• **INSTRUCTIONS FOR THE TASK**: Whenever a line in the entries below contains "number", copy that line.

————————

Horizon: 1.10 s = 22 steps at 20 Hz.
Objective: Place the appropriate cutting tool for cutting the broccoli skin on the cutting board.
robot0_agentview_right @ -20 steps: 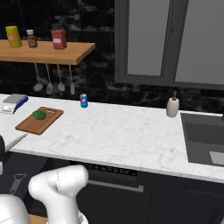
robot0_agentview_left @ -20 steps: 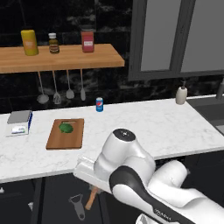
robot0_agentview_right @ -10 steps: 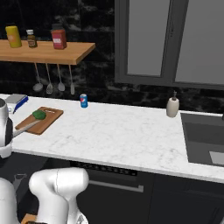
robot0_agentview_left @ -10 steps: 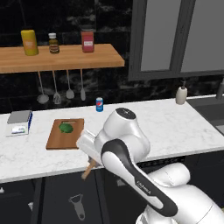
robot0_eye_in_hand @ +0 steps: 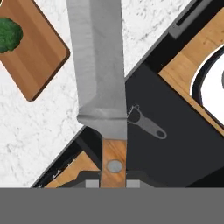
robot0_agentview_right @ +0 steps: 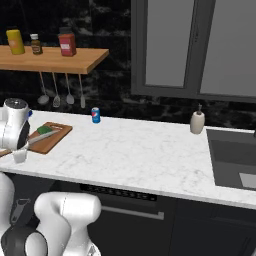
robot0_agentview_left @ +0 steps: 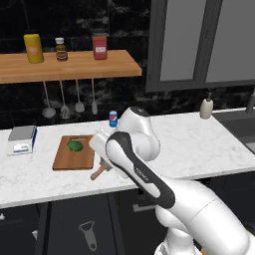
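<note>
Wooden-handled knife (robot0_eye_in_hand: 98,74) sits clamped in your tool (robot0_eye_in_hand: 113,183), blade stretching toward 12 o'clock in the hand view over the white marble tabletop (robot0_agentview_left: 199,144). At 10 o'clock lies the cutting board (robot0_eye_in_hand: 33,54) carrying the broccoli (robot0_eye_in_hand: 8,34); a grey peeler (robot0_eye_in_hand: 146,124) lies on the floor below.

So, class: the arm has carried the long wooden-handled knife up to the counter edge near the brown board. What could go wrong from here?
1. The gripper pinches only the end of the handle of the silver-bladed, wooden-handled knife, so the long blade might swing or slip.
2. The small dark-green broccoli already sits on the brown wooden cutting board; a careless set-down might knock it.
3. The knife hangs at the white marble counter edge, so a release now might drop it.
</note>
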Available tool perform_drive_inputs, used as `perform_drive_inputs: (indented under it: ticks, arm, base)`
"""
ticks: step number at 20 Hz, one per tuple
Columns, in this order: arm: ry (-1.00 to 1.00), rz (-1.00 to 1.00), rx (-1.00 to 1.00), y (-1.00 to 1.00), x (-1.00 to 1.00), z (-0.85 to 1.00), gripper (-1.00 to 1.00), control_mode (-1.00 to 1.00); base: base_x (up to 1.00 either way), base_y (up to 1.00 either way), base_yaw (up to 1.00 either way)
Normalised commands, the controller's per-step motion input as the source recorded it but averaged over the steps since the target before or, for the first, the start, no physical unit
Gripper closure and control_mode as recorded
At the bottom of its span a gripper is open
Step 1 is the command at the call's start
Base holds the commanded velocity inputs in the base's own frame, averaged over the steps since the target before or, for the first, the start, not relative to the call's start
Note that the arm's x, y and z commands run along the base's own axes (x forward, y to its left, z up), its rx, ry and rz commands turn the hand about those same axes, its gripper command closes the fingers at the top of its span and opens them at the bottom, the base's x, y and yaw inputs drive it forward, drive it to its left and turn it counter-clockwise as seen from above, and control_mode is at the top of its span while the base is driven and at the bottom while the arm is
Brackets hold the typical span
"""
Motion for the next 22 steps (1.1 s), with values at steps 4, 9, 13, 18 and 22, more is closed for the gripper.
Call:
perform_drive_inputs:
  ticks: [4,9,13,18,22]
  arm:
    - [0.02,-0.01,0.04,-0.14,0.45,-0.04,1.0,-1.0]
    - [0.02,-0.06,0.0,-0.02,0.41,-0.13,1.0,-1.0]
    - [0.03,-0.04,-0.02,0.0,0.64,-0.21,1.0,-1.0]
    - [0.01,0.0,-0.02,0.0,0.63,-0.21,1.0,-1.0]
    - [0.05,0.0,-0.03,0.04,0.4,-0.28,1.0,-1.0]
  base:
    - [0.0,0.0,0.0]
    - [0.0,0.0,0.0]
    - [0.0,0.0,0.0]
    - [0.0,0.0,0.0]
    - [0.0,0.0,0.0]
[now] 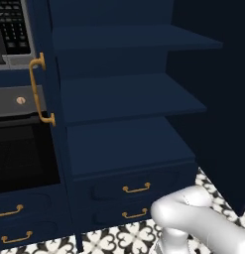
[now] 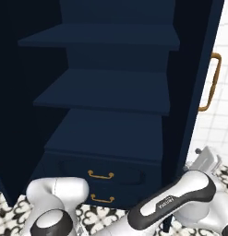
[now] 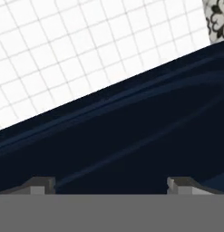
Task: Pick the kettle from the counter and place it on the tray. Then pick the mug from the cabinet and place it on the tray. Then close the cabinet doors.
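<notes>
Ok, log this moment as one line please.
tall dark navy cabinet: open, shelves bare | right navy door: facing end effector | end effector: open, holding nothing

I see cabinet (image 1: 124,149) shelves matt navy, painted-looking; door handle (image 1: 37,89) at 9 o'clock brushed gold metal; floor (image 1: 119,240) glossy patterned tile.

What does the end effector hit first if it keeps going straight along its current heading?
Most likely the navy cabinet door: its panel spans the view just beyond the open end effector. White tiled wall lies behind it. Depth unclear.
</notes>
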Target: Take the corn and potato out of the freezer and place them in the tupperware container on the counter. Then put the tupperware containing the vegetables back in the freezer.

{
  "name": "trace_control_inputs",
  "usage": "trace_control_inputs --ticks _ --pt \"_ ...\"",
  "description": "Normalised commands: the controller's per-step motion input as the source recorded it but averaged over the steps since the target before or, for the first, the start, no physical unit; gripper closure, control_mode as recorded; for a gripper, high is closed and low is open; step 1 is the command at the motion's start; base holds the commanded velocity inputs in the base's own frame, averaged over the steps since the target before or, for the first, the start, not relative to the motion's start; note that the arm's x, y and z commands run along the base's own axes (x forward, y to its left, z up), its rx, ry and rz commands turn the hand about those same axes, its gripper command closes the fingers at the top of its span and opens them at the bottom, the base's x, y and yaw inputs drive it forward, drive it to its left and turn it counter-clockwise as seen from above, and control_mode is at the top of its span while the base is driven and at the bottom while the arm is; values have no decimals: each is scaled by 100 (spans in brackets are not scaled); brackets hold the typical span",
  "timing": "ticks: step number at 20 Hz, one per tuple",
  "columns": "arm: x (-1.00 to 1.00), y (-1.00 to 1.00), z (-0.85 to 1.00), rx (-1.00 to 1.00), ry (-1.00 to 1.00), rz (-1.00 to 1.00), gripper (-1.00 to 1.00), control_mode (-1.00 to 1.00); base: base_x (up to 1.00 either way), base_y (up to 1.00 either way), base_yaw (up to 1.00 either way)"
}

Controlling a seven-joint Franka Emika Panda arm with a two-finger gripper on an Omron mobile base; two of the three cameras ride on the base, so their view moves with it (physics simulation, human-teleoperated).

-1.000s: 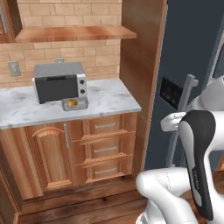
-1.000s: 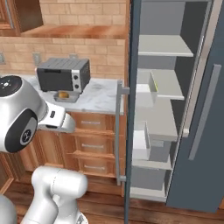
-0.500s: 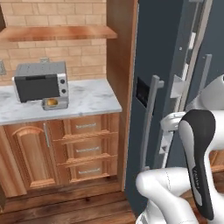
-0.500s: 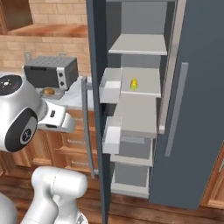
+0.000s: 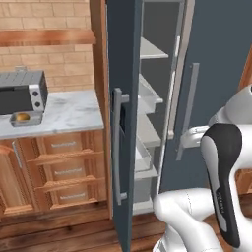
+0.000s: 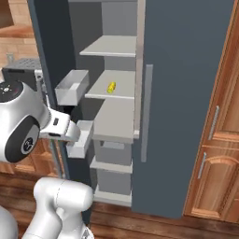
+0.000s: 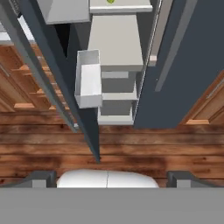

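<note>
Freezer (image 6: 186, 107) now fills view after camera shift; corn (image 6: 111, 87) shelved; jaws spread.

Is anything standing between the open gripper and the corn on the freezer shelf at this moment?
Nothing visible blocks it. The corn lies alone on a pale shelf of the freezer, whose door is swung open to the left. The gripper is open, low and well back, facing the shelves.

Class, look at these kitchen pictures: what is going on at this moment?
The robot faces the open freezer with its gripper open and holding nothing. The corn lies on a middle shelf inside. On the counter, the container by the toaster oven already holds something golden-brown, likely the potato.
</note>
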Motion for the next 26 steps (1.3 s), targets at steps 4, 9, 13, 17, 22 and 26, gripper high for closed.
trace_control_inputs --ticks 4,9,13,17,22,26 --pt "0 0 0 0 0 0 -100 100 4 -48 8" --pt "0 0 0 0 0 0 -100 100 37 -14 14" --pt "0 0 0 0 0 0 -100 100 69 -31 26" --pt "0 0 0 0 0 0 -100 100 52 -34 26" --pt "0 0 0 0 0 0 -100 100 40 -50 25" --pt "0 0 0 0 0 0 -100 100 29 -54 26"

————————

• **ANSWER**:
ticks: step number at 20 Hz, one per tuple
  "timing": "ticks: step number at 20 Hz, one per tuple",

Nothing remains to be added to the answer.